Because in a regular graph, every node has the same degree, we refer to regular by their node degree (\(k\)) and their order (\(n\)) as k-regular graphs of order n. So, the example shown in Figure 8.3, where every node has degree equal to three (\(k = 3\)) and there are ten nodes (\(n = 10\)) is a three-regular graph of order ten. Because \(k - \bar{k} = 3 - 3 = 0\) for all nodes in the regular graph, The degree variance of a regular graph is always zero (because the numerator of Equation 8.14 will always be zero).

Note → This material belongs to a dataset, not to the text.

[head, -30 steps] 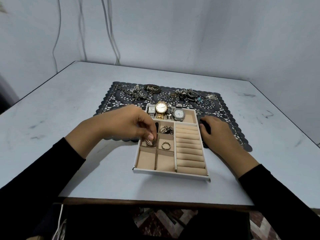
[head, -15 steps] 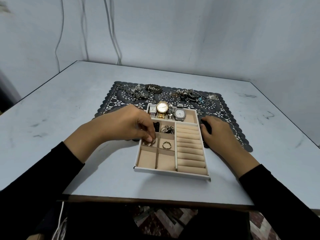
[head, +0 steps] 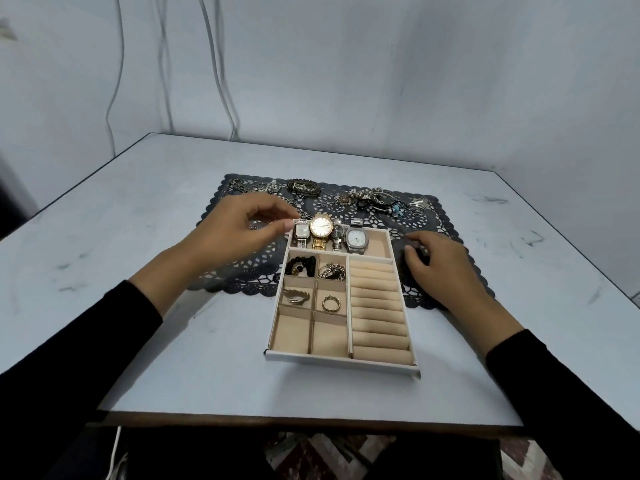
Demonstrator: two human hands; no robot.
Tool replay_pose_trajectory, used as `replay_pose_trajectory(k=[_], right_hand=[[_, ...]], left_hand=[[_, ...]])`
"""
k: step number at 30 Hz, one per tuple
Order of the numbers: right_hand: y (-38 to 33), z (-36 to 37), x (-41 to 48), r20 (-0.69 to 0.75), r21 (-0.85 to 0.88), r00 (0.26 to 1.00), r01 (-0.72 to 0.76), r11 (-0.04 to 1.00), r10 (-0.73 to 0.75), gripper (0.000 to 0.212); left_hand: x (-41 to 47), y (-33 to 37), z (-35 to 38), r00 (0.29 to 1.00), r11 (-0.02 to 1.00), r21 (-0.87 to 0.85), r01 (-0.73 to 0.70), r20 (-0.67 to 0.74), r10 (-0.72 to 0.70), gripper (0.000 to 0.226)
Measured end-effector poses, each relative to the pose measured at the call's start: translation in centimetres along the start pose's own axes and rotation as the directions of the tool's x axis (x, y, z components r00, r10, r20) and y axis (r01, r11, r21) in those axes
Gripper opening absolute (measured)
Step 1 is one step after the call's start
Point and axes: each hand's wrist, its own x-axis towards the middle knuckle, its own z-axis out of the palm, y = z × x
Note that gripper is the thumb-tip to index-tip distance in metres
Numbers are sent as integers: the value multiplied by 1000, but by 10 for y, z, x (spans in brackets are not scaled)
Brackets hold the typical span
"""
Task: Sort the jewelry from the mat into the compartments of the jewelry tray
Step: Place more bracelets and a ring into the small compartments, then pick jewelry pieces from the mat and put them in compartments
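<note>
The white jewelry tray (head: 341,362) with beige compartments lies on the table, its far end on the black lace mat (head: 446,223). Several watches (head: 321,227) fill its far row. A black bead bracelet (head: 300,265), a chain piece (head: 331,271), a leaf-shaped brooch (head: 295,295) and a gold ring (head: 331,303) each lie in a small compartment. The ring rolls (head: 379,306) hold nothing. My left hand (head: 239,233) hovers empty over the mat, left of the watches. My right hand (head: 440,265) rests on the mat beside the tray's right wall. More jewelry (head: 374,199) lies along the mat's far edge.
An oval brooch (head: 304,186) and chains (head: 256,187) lie at the mat's far left. A silver shell-shaped piece (head: 420,203) sits at its far right. Cables (head: 221,81) hang down the wall behind the table. The table's front edge (head: 311,419) is close to me.
My left hand let go of the leaf-shaped brooch in the middle-left compartment and lifted away, up toward the mat. My right hand stayed beside the tray.
</note>
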Motion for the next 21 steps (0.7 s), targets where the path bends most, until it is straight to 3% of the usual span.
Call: replay_pose_trajectory(k=[4, 11, 21], right_hand=[[7, 1, 14, -21, 8, 999, 30, 1000, -30, 28], [14, 18, 50, 87, -3, 987, 132, 991, -132, 36], [11, 47, 103, 170, 24, 948, 269, 963, -269, 37]], left_hand=[[15, -21, 2, 999, 991, 131, 35, -38, -31, 23], [47, -53, 8, 992, 920, 392, 13, 111, -61, 35], [79, -78, 19, 972, 889, 456, -50, 228, -62, 43]])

8.8.3 Node Average Nearest Neighbor Degree
Just in the same way we can compute the degree of each node, we may be interested in in the question of whether nodes in the network tend to connect to others of high degree, or whether the connections in the network occur at random, irrespective of degree. The first situation, where people tend to connect to other people of high degree is called preferential attachment in network science (Barabási and Albert 1999). It is also referred to as a popularity tournament structure in sociology (Waller 1937). If you went to a real live high school, you may know how this works.
To get a sense of whether a given node prefers to connect to others who also have a large number of connections, we can compute an index called the average nearest neighbor degree, which is conventionally written \(\bar{k}_{nn(i)}\).

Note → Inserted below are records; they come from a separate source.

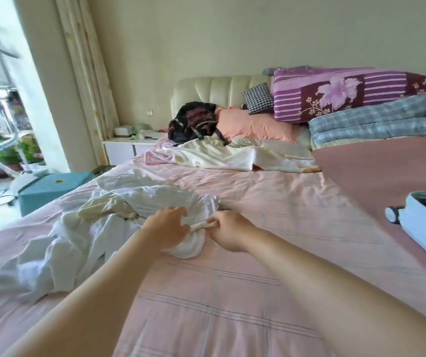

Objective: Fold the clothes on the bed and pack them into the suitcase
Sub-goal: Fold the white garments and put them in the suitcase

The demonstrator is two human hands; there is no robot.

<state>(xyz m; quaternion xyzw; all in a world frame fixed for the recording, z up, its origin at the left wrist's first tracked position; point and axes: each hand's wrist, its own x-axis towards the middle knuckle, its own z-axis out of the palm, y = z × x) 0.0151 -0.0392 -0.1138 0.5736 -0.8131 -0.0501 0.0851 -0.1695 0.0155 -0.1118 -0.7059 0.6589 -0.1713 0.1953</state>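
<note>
Left hand [166,228], right hand [228,231] pinching crumpled white garment [155,199], rolled hem

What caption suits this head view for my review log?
Left hand and right hand pinch the edge of a white garment on the pink bed; suitcase open at right.

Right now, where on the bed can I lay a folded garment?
Bare sheet lies between the white clothes pile and the suitcase, and nearer you. Crowded: the left side and the headboard end with backpack and quilts.

Both arms outstretched, left hand [166,228] and right hand [228,231] close together, each grip seemingly on white cloth [188,247].
</note>
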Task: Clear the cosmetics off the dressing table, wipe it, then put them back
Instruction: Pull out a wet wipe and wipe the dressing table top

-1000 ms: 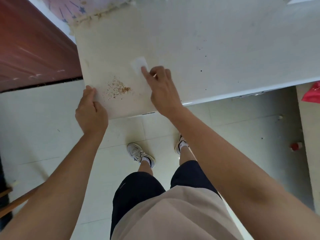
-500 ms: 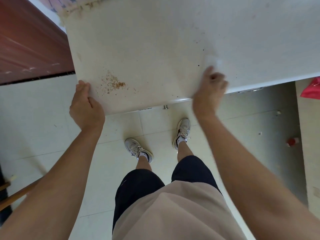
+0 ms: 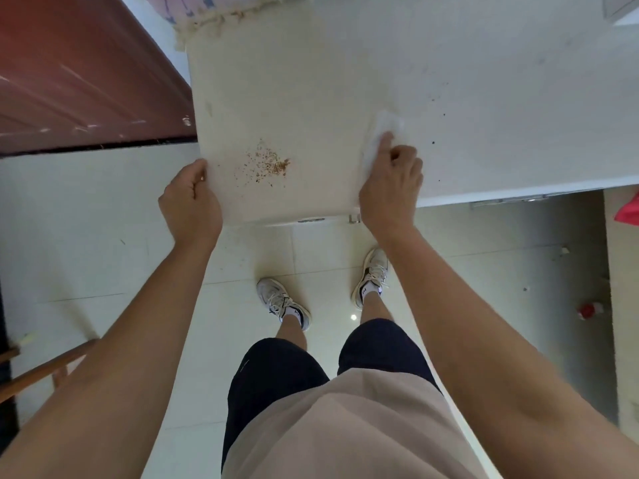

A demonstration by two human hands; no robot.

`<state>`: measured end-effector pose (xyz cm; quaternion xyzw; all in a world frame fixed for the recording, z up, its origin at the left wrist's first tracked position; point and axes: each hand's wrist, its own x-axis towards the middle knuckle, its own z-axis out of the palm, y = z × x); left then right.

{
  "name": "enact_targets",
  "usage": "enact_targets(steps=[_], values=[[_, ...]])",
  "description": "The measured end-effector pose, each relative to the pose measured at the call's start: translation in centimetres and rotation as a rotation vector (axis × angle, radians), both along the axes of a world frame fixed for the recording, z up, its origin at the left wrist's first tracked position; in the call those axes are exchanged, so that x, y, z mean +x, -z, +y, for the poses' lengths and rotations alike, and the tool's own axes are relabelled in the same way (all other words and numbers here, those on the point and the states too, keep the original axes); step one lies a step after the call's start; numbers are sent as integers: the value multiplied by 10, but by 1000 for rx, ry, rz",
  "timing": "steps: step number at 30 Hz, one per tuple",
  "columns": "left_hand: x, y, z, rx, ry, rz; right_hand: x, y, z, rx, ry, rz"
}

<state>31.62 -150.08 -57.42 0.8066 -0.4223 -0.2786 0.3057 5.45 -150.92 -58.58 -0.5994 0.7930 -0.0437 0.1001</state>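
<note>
white top: the dressing table [image 3: 311,81] fills the upper half of the view, its cream-white surface bare of any cosmetics, its front edge just ahead of my feet.
wipe: a thin white wipe [image 3: 384,123] lies flat on the top near the front edge, right of the middle, partly under my fingers.
right hand: my right hand [image 3: 390,188] presses the wipe down against the table; the forefinger reaches forward onto it and the other fingers are curled in behind, knuckles up. how much of the wipe is tucked under my palm i cannot tell.
left hand: my left hand [image 3: 190,202] grips the table's front left corner, fingers curled round the edge, wrist hanging off over the floor.
stain: a scatter of brown specks [image 3: 268,164] sits on the top between my two hands, nearer the left one, apart from the wipe.
dots: a few small dark dots [image 3: 433,142] mark the surface to the right of the wipe.
far edge: a fringed cloth [image 3: 214,19] hangs at the back left corner of the table.
left side: a reddish-brown panel [image 3: 79,74] stands beside the table's left edge.
floor: pale glossy tiles [image 3: 86,219] run under the table; my white trainers [image 3: 283,302] stand on them below the front edge.
floor bits: a small red thing [image 3: 587,310] lies on the floor well to the right, too small to make out.
right edge: a bit of red cloth [image 3: 627,210] shows at the border of the view.
</note>
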Motion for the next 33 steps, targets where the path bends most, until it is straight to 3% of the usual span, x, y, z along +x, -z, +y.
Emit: enact_targets(steps=[4,11,15,17,20,22,24,27,30,33], values=[[10,-1,5,39,-132,215,20,1,4,12,12,42],[36,-10,16,167,-412,626,144,5,-1,22,-404,-8],[47,-14,25,276,-412,695,191,1,-12,35,-655,-49],[48,-14,31,286,-443,679,191,-3,-28,84,-771,-172],[43,-8,37,301,-459,663,154,-14,-54,39,-681,-462],[37,-3,39,313,-430,648,113,-19,-70,-108,-517,-514],[31,1,40,302,-414,607,71,-21,-83,-171,-334,-449],[28,6,41,262,-425,558,29,-17,-88,-55,-117,-209],[31,9,42,258,-404,581,39,-10,-79,79,-106,11],[35,8,43,269,-373,655,86,-7,-86,104,-232,49]])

This is given by the following formula:
\[ \bar{k}_{nn(i)} = \frac{1}{k_i} \sum_{j \in \mathcal{N(i)}} k_j \tag{8.15}\]
The formula says that to compute the \(k_{nn}\) of node i we take sum of the degrees of each of their neighbors j (remember that \(j \in \mathcal{N(i)}\) means “as long as node j belongs to the set \(N(i)\)”), and then divide it by the degree of node i.
A | B | C | D | E | F | G | H | I |
---|---|---|---|---|---|---|---|---|
3.8 | 4.3 | 3.8 | 3.6 | 4.3 | 3.5 | 3.3 | 3.3 | 3.3 |
As an example, the \(\bar{k}_{nn(i)}\) for each node in the undirected graph shown in Figure 8.1 are shown in Table 8.5. This is the vector of average nearest neighbor degrees for the graph \(k_{nn}\). The table tells us that, nodes B and and E seem to have the strongest tendencies to connect to others who are also popular, while G, H, and I display the weakest such tendencies.

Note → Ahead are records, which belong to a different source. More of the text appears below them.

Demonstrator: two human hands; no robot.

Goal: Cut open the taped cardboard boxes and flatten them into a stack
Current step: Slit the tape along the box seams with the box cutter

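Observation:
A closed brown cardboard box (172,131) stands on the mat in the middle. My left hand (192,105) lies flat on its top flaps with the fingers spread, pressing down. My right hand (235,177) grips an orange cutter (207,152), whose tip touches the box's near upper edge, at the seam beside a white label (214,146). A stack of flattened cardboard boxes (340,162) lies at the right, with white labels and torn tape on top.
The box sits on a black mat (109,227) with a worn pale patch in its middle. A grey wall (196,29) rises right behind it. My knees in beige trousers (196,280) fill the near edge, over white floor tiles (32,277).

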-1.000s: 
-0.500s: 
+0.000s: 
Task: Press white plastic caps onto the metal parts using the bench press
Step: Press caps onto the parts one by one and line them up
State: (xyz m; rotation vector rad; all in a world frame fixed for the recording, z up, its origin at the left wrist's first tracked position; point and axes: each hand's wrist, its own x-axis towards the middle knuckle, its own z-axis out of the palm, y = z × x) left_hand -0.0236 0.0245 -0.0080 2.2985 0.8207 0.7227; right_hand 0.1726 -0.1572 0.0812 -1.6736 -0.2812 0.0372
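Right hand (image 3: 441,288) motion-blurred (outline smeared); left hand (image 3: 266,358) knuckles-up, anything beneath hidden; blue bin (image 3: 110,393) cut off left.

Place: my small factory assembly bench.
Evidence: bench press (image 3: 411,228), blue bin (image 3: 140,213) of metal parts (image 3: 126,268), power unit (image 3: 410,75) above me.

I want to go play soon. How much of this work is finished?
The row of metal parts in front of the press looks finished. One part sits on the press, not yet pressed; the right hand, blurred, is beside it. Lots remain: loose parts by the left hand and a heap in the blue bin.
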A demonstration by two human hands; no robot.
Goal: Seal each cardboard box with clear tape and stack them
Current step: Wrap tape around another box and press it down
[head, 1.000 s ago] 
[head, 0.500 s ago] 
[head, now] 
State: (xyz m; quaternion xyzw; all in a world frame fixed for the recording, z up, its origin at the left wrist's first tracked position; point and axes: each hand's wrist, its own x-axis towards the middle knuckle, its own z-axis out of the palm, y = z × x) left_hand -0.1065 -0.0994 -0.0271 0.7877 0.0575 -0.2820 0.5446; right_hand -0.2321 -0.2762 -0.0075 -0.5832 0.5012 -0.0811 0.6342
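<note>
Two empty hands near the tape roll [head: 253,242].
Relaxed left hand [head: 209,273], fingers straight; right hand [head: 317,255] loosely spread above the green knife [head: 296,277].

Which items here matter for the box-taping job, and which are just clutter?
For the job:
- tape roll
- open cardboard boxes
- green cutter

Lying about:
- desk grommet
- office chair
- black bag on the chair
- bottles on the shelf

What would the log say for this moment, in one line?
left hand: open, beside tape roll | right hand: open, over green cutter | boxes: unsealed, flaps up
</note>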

But can do we know if a \(\bar{k}_{nn(i)} = 4.3\) is a big number or a small number? Well, we can compare each node’s \(\bar{k}_{nn(i)}\) to the average degree (\(\bar{k}\)) as defined previously. If a node’s \(\bar{k}_{nn(i)}\) is bigger than the average degree of the graph, then we can say that their neighbors are more likely to be popular than expected by chance. For instance, we know, from the calculation shown in Equation 8.9, that the average degree for this graph is 3.6, so a \(\bar{k}_{nn(i)} = 4.3\) tells us that a node connects to others that are (on average) more popular than the average person.
8.8.4 The Graph’s Average Nearest Neighbor Degree
If we take the average of the average nearest neighbor degree vector for each node shown in Table 8.5, this would give us the graph’s average nearest neighbor degree (\(\bar{k}_{nn}\)). But what could this possibly mean? Well, this would tell us the typical number of friends that the typical friend of the typical node in the graph has! Essentially, the expected number of friends of friends of the average person.
In a mind-bending paper, the sociologist Scott Feld (1991) showed, that with very few exceptions (e.g., regular graphs), the average number of friends of the typical person (the graph’s average degree) is smaller than the average number of friends of friends of the typical person in the same social network (the graph’s average nearest neighbor degree). That is, your friends have more friends than you do. Don’t get depressed. This is just how social networks work.
Check it out for yourself! If we compute the graph’s average nearest neighbor degree from the numbers in the vector shown in Table 8.5, this would give us \(\bar{k}_{nn} = 3.7\) which is larger than the same graph’s average degree we computed earlier (\(\bar{k} = 3.6\)). Weird!